ガルシア=マルケスは、川端康成の「眠れる美女」に大変大変感銘を受けて、短編「眠れる美女の飛行」と、長編「我が悲しき娼婦たちの思い出」を書いています。(川端康成に影響され、と明記した上で)
また、古事記で「巨大な遺体が海岸に打ち上げられて」という話を読んだときは「ガルシア=マルケスの『この世で一番美しい水死人』ではないか!」と思いました。
ラテンアメリカ文学の幻想と、日本人の現実と幻惑の感覚って似てるでしょうかね。

naosunayaさんのコメント
2022/07/14

淳水堂さん、
川端康成が守備範囲外なんですよねこれが、、、(深い理由なし、巡り合わせ)。
頂いたコメントを読んで、手に取ろうという気になりました、ありがとうございます!

淳水堂さんのコメント
2022/07/14

naosunayaさん

川端康成は「片腕」という短編がまさしく妖しい幻想文学だと思いました。

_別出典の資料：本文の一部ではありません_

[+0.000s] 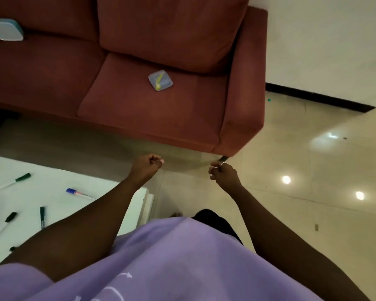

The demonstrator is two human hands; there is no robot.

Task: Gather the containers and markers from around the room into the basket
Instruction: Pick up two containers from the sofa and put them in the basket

これは素晴らしい。

「眠れる美女」は中編です。
ガルシア=マルケスの「眠れる美女の飛行」は、短編集「十二の遍歴の物語」に入っています。
でも「我が悲しき娼婦…」もこれも、川端康成の「眠れる美女」の背徳感とは別物で、妙に健全でした 笑

naosunayaさんのコメント
2022/07/14

川端康成も、「幻想」という言葉で表現されるような類の小説なんですね、そこからかい!という感じですが。
個人的には、「神話的」と表現される何ものかに惹かれて本を選ぶことが多いです。ともあれ淳水堂さんリコメンドから川端入門します、ありがとうございます!